I think the one sentence lesson plan has ALOT of potential. Love the reference to Sinek as he’s really into the WHY thing. Will try it for my next lecture!
Let me know how it works out!
I think the prompts are brilliant! “Students will be able to…” I use something similar when teaching students how to create a research title, problem statement, or purpose statement.
The formula is simple and hard to get wrong! I’m already re-planning today’s lesson!
Btw are you familiar with Chip Conley’s Emotional Equations: Simple Truths for Creating Happiness + Success
He applies a similar simple formulaic process to deconstruct various emotions. It’s absolutely worth checking out.
Thanks for your insights!
Hi Eugene! Glad to hear. I’ve heard of Chip but haven’t read the book. Sounds interesting!
During an observation today, I posted the one sentence lesson plan to my podium to help me stay focused. I will be using this technique again.
Love it!
Great post, great advice! Thank you, Dr. Eng! Quick question: Do you think there is any advantage to sharing (or not sharing) this strategy with your students–that is, to explain to them what the one-sentence lesson plan is, and why you’re doing it?

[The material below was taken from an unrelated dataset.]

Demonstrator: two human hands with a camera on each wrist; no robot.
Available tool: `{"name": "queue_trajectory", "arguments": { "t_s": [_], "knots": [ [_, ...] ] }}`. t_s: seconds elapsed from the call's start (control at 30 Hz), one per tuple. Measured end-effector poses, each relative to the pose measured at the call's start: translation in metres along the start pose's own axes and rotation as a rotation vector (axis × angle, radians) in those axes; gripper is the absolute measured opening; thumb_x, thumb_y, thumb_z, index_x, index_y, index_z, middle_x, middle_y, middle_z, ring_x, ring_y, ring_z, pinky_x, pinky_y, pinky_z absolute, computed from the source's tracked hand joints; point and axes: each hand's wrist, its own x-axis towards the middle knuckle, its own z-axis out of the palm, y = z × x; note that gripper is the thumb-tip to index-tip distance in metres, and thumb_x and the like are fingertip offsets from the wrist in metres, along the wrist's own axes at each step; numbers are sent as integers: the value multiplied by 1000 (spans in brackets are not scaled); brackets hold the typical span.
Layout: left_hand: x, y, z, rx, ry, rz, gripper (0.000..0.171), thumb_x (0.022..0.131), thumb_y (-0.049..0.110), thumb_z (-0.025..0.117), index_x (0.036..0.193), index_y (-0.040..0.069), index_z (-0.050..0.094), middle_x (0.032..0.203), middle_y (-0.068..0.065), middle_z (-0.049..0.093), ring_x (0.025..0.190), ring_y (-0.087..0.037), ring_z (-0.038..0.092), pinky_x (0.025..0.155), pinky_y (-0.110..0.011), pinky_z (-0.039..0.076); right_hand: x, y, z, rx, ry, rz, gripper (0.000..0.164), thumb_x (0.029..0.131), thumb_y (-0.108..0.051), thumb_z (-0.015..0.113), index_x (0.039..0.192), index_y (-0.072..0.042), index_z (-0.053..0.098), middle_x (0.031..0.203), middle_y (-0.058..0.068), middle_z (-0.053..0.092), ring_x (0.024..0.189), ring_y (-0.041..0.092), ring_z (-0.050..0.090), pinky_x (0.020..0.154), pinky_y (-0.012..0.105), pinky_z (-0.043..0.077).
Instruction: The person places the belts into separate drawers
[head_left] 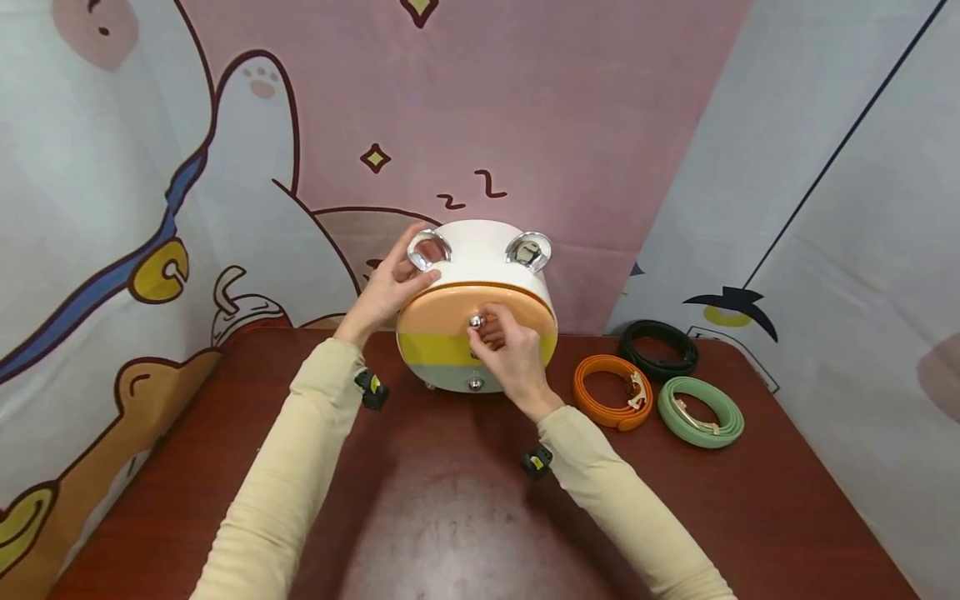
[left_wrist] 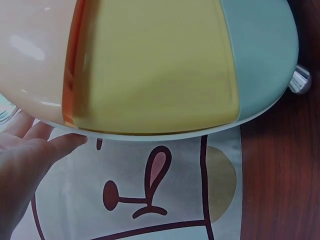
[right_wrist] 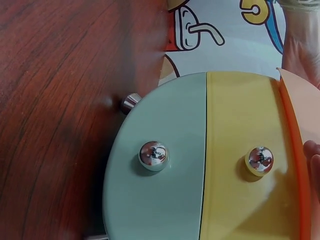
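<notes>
A small rounded drawer cabinet (head_left: 491, 268) has a white body, two chrome ears and stacked peach, yellow and green drawers. My right hand (head_left: 513, 354) pinches the chrome knob (head_left: 476, 322) of the top peach drawer (head_left: 438, 310). That drawer juts slightly forward, baring an orange strip (right_wrist: 296, 135) along its lower edge in the right wrist view. The yellow drawer (right_wrist: 240, 110) and green drawer (right_wrist: 165, 115) sit flush. My left hand (head_left: 386, 287) rests against the cabinet's upper left side, fingers extended by the chrome left ear (head_left: 430, 250), thumb near the front edge.
To the right of the cabinet lie three coiled belts: a black belt (head_left: 626, 337), an orange belt (head_left: 585, 398) and a green belt (head_left: 727, 412). Everything stands on a dark red wooden table (head_left: 435, 517). A cartoon-printed cloth (head_left: 555, 108) hangs right behind.
</notes>
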Motion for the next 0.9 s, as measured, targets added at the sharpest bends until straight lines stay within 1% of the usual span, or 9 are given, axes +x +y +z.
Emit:
{"name": "queue_trajectory", "arguments": {
  "t_s": [0.2, 0.27, 0.37, 0.5, 0.7, 0.9],
  "knots": [
    [0, 3, 1, 1, -5, 20, 67, 87, 5, 56, 141, 27, 23, 113, -23, 53, 93, -25, 56, 70, -32, 47, -1, -3, -3, 7, -13, 1, 27, 77, -10, 68, 99, -4, 55, 71, 2, 64, 58, 5, 59, 50, 16, 45],
    [0, 3, 1, 10, -4, 19, 68, 87, 5, 56, 141, 27, 22, 114, -22, 53, 95, -26, 55, 72, -33, 47, -1, -5, -5, 8, -20, 2, 27, 77, -10, 68, 100, -5, 55, 71, 2, 64, 58, 5, 59, 51, 15, 45],
    [0, 4, 0, 36, -9, 6, 68, 87, 8, 57, 141, 30, 21, 114, -21, 53, 97, -26, 55, 74, -35, 47, -2, -6, -7, 8, -23, 7, 28, 77, -11, 69, 100, -5, 55, 71, 1, 64, 59, 4, 58, 51, 14, 45],
    [1, 5, -1, 69, -33, -13, 70, 88, 10, 57, 141, 32, 17, 113, -21, 54, 94, -26, 56, 73, -35, 47, -4, -7, -10, 19, -35, 13, 28, 76, -10, 69, 99, -4, 55, 71, 1, 63, 59, 5, 58, 52, 15, 46],
    [2, 4, -4, 97, -64, -22, 72, 88, 11, 57, 143, 27, 13, 112, -23, 54, 86, -25, 56, 71, -33, 47, -3, -9, -13, 26, -61, 8, 28, 76, -7, 69, 99, -3, 54, 70, 2, 63, 58, 5, 58, 51, 16, 46],
    [2, 4, -6, 86, -95, -32, 73, 88, 10, 56, 143, 26, 11, 112, -24, 54, 89, -26, 57, 73, -35, 48, -2, -12, -18, 18, -109, 22, 27, 77, -10, 68, 99, -4, 53, 72, 1, 64, 60, 4, 58, 53, 15, 46]
  ]
}}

(I hope I’m making sense!)
Peter, I know that teachers (esp in the primary and secondary level) often share the lesson objectives (which is similar to the 1SLP)–sometimes even explicitly on the board–with their students. I have nothing against sharing it, but I do caution against drilling it into them (some schools force students to recite the lesson objective everyday).
I definitely would bring up the three elements of the 1SLP at appropriate points. For me, however, I see the one-sentence lesson plan more for planning purposes than anything else. I’d rather turn it into a student-friendly question that pushes them to think of answers. Hope that makes sense!